TASK TO COMPLETE = What you give must be exactly the lines of the material from the first through the line that contains "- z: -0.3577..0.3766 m", inclusive, and no others.

SOURCE MATERIAL =
Segment Open

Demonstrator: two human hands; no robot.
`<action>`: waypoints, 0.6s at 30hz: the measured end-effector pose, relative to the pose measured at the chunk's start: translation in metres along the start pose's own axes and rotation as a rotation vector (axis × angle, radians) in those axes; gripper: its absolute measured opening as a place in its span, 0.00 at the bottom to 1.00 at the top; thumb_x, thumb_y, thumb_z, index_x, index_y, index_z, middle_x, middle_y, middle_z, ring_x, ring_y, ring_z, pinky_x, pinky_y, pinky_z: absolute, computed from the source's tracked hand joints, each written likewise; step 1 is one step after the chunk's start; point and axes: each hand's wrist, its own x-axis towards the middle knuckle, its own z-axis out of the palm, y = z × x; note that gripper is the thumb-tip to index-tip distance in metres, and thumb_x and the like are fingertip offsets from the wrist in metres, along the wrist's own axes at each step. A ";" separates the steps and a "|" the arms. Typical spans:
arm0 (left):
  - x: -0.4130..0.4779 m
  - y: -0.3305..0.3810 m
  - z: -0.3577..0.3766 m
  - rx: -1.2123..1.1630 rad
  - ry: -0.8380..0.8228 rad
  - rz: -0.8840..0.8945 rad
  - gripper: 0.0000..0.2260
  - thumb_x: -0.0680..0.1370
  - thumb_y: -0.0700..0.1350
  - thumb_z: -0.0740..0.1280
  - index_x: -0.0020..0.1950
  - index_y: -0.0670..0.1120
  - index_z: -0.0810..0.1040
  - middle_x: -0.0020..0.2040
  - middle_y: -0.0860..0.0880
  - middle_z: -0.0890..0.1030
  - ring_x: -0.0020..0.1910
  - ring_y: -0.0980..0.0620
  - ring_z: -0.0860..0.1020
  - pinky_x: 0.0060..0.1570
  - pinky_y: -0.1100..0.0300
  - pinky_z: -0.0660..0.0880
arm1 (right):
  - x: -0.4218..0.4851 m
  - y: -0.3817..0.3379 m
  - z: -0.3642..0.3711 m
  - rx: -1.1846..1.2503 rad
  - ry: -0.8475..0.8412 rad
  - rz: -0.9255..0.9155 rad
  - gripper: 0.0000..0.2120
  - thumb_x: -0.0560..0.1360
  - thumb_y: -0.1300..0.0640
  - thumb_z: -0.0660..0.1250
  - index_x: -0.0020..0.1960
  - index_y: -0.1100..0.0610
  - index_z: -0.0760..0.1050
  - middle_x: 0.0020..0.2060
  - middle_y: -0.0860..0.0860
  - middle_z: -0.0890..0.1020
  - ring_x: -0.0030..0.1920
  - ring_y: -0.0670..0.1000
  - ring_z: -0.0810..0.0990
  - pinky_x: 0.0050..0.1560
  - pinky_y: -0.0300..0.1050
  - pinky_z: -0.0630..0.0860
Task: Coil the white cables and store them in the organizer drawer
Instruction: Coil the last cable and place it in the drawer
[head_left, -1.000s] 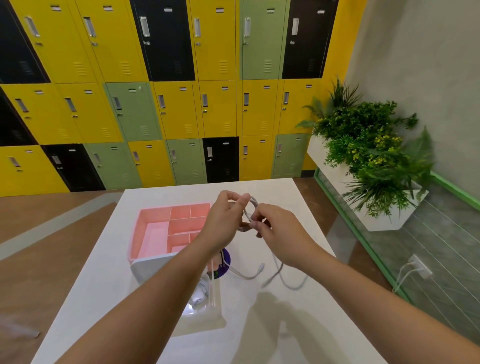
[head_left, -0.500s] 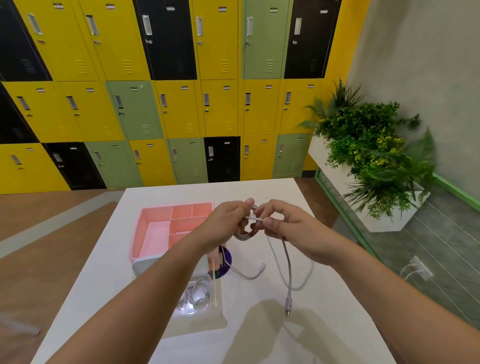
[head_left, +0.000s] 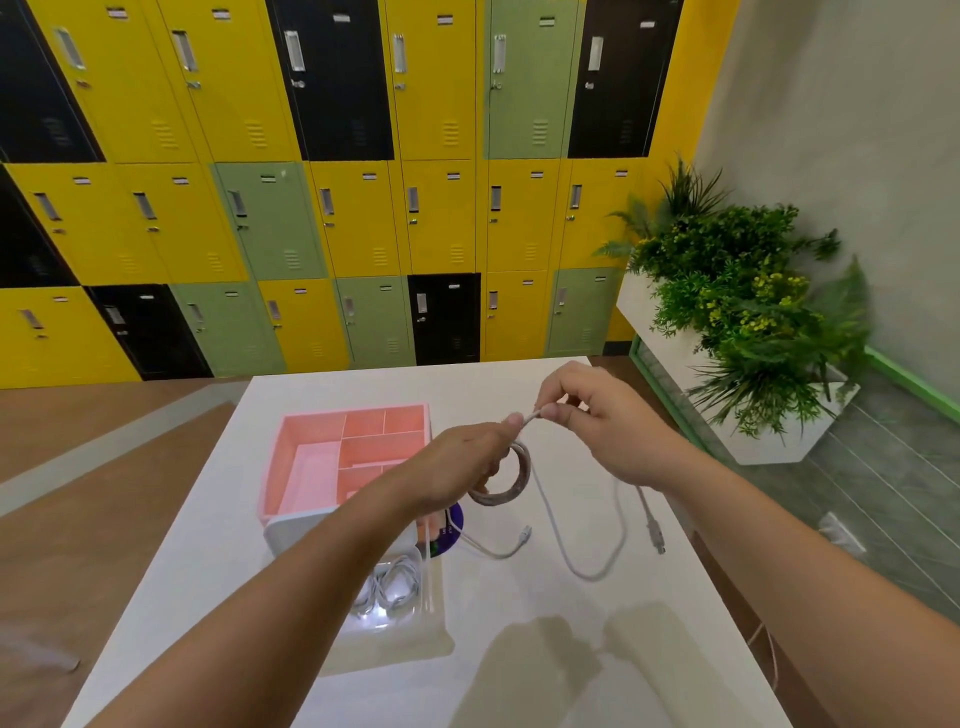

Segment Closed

EXPECTED ANSWER =
Demonstrator: two human hands; no robot.
`<action>`: waypoints, 0.6s at 30hz: the measured end-effector pose, relative to the pose measured at the chunk's start: translation in metres along the start pose's own axes and rotation as a rotation vector (axis × angle, radians) in those axes; gripper: its absolute measured opening as a place in its span, 0.00 at the bottom to 1.00 at the top; thumb_x, thumb_y, thumb_z, index_x, index_y, index_z, middle_x, middle_y, middle_z, ring_x, ring_y, ring_z, pinky_x, pinky_y, pinky_z: absolute, computed from the source's tracked hand joints, each written likewise; step 1 is one step after the chunk's start; point and axes: each hand's wrist, its own x-axis towards the middle knuckle, its own z-axis out of the palm, y = z × x; note that gripper is the thumb-tip to index-tip distance in metres, and thumb_x and the like are fingertip offsets from the wrist in metres, along the wrist's own axes at each step. A ";" separates the steps and a "|" the arms. Typical spans:
arm0 (left):
  - x: -0.4130..0.4779 m
  - y: -0.3305..0.3810 m
  - z: -0.3577..0.3766 m

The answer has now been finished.